Please consider this. We live in a time of exploding asset values, from everything including stock prices (and particularly certain “high-tech” stocks) to prices of crypto-currencies and commodities like uranium. While this may qualify for the “Captain Obvious” award of all-time, of all the asset prices that have soared, there is a basic element common to all – there is no notable short position and certainly no concentrated short position of any type. It has been the opposite in silver for the past 40 years, where the concentrated short position has been, almost consistently, the largest of any commodity in the real-world terms of actual production.
I’m tired of the knee-jerk responses attempting to rationalize silver’s unique and excessive concentrated short position on the COMEX as somehow being normal and connected to legitimate “hedging” or some other such nonsense. Any commodity or asset having the scale of an excessive short position as has existed in COMEX silver would see its price remain in the gutter, while the prices of assets not subjected to excessive short selling would most likely soar. No need to over complicate things.
Moreover, there is the continual proof of manipulation in the form of the weekly data published in the Commitments of Traders (COT) report. I may make it sound like a bit of a joke when I declare that we will see big commercial buying on each and every significant price decline in silver (as well as in gold and other metals), to the point that if we don’t, the tides won’t flow or the earth won’t spin, but don’t let that lull you into a sense of what I’m really saying. Along with the concentrated short position in silver, it is the obvious pre-arranged and collusive behavior of the commercials on the COMEX that allows the silver manipulation to continue.
I wouldn’t be so reckless as to declare that the commercials would always buy on big price declines if I wasn’t dead solid certain of how the game is played (rigged). There’s never been an occasion of a significant price decline in the past 40 years where the commercials haven’t been big net buyers. Yes, I know the managed money traders are the dummies here, but that doesn’t change the fact that the commercials are the market crooks. Being dumb isn’t a crime; but manipulating prices is a crime. And yes, this week’s new COT report fully-confirmed everything I just wrote.
The turnover or physical movement of metal either brought into or removed from the COMEX-approved silver warehouses increased sharply this week as more than 7.2 million oz were physically moved and as total inventories fell sharply, by 4.1 million oz to 276.2 million oz. Holdings in the JPMorgan COMEX silver warehouse fell by 0.6 million oz (a truckload) to 131.3 million oz, a fresh six-year low. As previously suggested, this week’s sharp reduction in the COMEX silver inventories would seem to confirm my take that the silver users I suspected as having demanded delivery the past two months are now taking it out for current use.
And no, I haven’t heard a thing from the CFTC about whether there is double-counting in COMEX and SLV inventories, with this Monday marking the eleventh week of no such response.
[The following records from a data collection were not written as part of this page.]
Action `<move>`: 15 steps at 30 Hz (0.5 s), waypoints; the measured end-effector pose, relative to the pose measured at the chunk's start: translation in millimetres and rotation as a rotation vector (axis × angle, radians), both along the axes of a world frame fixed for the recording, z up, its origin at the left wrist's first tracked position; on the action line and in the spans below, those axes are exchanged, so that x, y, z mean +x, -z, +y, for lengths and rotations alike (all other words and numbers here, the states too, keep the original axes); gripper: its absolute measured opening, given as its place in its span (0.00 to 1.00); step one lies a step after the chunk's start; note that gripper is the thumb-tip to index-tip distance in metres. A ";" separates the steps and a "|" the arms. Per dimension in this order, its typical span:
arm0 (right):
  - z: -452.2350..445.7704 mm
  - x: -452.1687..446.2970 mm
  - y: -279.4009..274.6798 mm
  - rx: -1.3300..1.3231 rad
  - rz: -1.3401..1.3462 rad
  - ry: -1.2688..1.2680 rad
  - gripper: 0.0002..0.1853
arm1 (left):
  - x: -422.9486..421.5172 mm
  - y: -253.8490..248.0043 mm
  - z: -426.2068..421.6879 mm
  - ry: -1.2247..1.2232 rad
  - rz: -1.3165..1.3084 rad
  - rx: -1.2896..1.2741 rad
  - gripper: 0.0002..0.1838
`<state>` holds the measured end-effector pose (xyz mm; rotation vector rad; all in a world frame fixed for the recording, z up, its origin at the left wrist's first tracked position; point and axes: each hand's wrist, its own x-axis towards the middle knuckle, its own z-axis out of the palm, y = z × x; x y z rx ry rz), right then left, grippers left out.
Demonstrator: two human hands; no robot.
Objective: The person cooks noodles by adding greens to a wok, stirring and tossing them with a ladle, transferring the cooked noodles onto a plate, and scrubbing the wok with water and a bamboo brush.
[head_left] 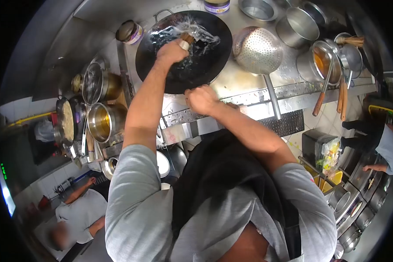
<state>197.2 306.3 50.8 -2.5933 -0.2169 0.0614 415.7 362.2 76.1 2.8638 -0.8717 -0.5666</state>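
Observation:
My left hand is closed round a short bamboo wok brush, its bristle end down in a large black wok. Water splashes and streaks over the wok's far inner side around the brush. My right hand is a fist at the wok's near rim, gripping its edge or handle; the exact grip is hidden by the fingers. Right of the wok lies a big perforated strainer with a long metal handle pointing toward me.
An open can stands left of the wok. Steel pots and a pot of orange liquid with wooden-handled tools are at right. An oil pot sits at left. One person is at lower left, another at far right.

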 end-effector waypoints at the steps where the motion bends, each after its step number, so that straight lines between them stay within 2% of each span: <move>1: -0.5 -2.5 -0.4 0.020 -0.024 -0.011 0.12 | -7.8 0.0 -0.5 -0.045 0.023 -0.069 0.35; 2: -0.8 -3.2 -1.8 0.028 -0.027 -0.014 0.12 | -20.0 -0.1 5.9 0.047 0.093 -0.009 0.38; 4: -3.5 -1.8 -5.1 0.043 -0.040 -0.009 0.13 | -66.9 -18.6 38.4 0.223 0.036 -0.001 0.41; 5: -3.0 -1.2 -3.8 0.043 -0.027 0.006 0.13 | -81.1 -35.4 50.1 0.233 0.078 0.117 0.41; 8: -0.1 -0.7 -1.9 0.030 0.006 0.027 0.13 | -47.9 -6.5 64.8 0.220 -0.066 0.210 0.40; 10: -0.4 -0.1 -8.2 0.025 0.009 0.020 0.13 | -6.6 15.3 27.7 -0.012 -0.055 0.120 0.39; 12: -2.2 -0.6 -8.6 0.027 -0.006 0.018 0.13 | -6.9 16.5 -6.8 -0.148 -0.032 -0.087 0.44; 14: -3.1 -3.0 -7.7 0.036 -0.019 0.016 0.13 | -19.9 31.8 -13.0 -0.059 0.006 -0.220 0.45; 15: -4.2 -3.8 -7.2 0.045 -0.030 0.013 0.13 | -31.9 9.3 -5.7 0.044 0.069 -0.205 0.45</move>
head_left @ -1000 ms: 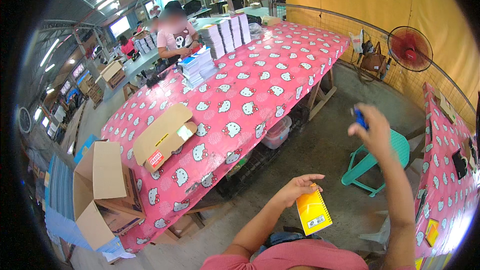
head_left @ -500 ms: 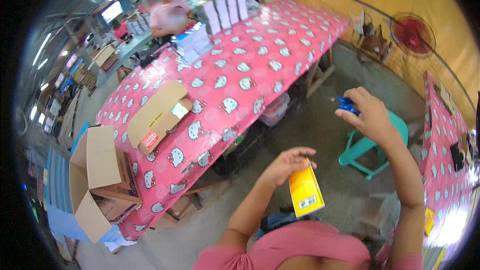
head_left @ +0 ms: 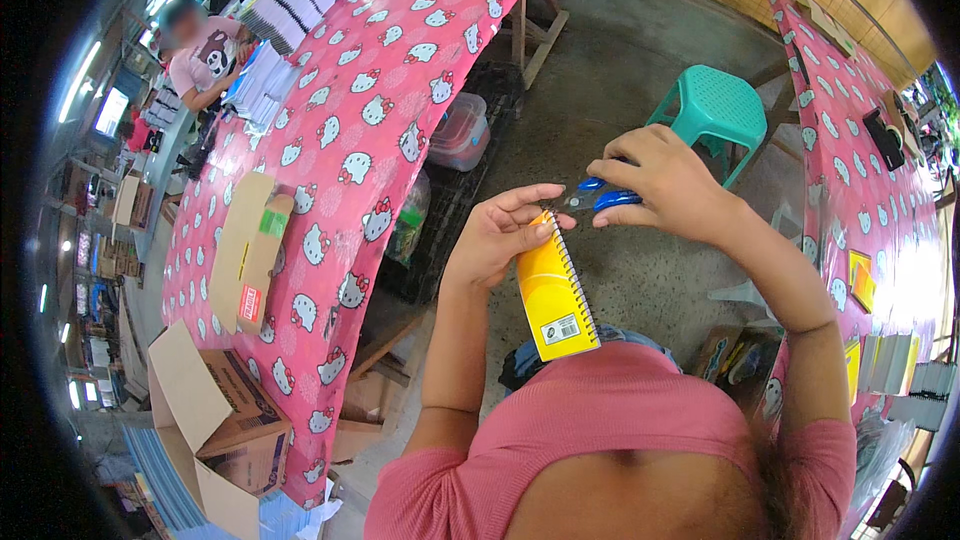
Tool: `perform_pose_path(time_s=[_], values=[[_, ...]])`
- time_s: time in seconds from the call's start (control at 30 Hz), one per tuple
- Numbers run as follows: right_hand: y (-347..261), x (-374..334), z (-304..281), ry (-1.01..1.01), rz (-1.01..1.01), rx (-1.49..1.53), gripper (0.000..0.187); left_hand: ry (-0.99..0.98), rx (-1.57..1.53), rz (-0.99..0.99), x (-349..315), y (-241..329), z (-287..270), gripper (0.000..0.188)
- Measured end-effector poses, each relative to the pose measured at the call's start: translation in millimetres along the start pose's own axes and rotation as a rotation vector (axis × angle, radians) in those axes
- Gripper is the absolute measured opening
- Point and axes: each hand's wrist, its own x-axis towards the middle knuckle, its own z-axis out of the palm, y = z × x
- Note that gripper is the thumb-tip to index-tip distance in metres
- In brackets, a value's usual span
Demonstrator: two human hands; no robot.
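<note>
A small yellow spiral notebook (head_left: pixel 556 292) hangs from my left hand (head_left: pixel 497 237), pinched near its top corner between thumb and fingers. Its dark wire coil runs down the right edge, and a white label sits near the lower end. My right hand (head_left: pixel 672 185) is wrapped around the blue handles of pliers (head_left: pixel 612 201), which stand partly spread. The metal jaws of the pliers reach toward the top end of the coil, close by my left fingertips. Whether the jaws touch the wire I cannot tell.
A long table (head_left: pixel 345 205) with a pink patterned cover lies to the left, bearing a cardboard tray (head_left: pixel 243 258) and book stacks. An open carton (head_left: pixel 215 425) stands at lower left. A green stool (head_left: pixel 717 105) is ahead; another pink table (head_left: pixel 838 130) lies right. One person (head_left: pixel 212 60) works at far left.
My right hand has brought the pliers down and left to the notebook's top. The notebook has turned so its coil shows. The view has swung downward and right.
</note>
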Motion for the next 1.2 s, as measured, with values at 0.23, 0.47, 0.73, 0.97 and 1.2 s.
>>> perform_pose_path(time_s=[0.23,0.47,0.73,0.97,1.2], values=[[-4.3,-2.7,2.7,-0.003,-0.001,-0.051,0.044,-0.014,0.028,0.007,-2.3,3.2,2.8,0.045],[-2.3,-4.1,0.8,0.029,-0.021,-0.034,0.043,-0.007,0.000,-0.011,-3.2,4.4,5.2,0.048],[-2.9,-7.2,-1.3,-0.039,0.006,-0.024,0.043,0.002,0.002,-0.022,-1.8,0.9,10.2,0.046],[5.3,-12.5,6.2,0.039,-0.026,-0.034,0.047,0.038,0.034,-0.041,-2.4,-0.2,13.7,0.040],[-1.7,-11.7,-8.1,-0.211,0.096,-0.083,0.048,0.065,0.037,-0.005,-5.1,-4.0,12.8,0.033]])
Yesterday, the chairman of the CFTC gave a prepared speech to an industry group in Naples, Florida. I think I’m pretty well-versed on the mechanics of the futures market, but I have to confess to barely being able to understand what he was talking about. Please check out the link and decide for yourself. All I know is that I asked him a rather simple question about possible silver inventory double-counting two and half months ago and I am still awaiting an answer.
https://www.cftc.gov/PressRoom/SpeechesTestimony/opabehnam41
After the massive deposit of 17.5 million oz into SLV on Monday and Tuesday, some 5.5 million oz have been redeemed over the past three days, causing me to adjust my previous order of the most plausible explanations for the big deposit. Where I suggested the big deposit was intended to cover the short position on SLV (more on that in a moment), I’m now inclined to believe a big buyer arranged for the purchase and is now converting shares for metal to avoid share reporting requirements. If true, this is bullish because it suggests further purchases by the big buyer.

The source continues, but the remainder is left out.